#### TASK TO COMPLETE:
Lines before the one containing "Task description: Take" are left out; output the rest of the data exactly, through the final line.

#### COLLECTED DATA:
== Segment start ==

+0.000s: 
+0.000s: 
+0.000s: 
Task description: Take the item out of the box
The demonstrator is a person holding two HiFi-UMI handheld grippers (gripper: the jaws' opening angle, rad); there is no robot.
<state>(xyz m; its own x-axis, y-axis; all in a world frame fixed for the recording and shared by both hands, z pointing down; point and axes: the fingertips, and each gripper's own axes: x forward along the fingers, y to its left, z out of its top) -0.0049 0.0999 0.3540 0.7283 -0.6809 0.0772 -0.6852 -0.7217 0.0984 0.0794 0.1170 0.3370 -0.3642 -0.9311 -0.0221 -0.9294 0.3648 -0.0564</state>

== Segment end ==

#### RESULT OF THE TASK:
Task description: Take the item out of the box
The demonstrator is a person holding two HiFi-UMI handheld grippers (gripper: the jaws' opening angle, rad); there is no robot.
<state>(xyz m; its own x-axis, y-axis; all in a world frame fixed for the recording and shared by both hands, z pointing down; point and axes: the fingertips, and each gripper's own axes: x forward along the fingers, y to its left, z out of its top) -0.0049 0.0999 0.3540 0.7283 -0.6809 0.0772 -0.6852 -0.7217 0.0984 0.0794 0.1170 0.3370 -0.3642 -0.9311 -0.0221 -0.9294 0.3648 -0.0564</state>

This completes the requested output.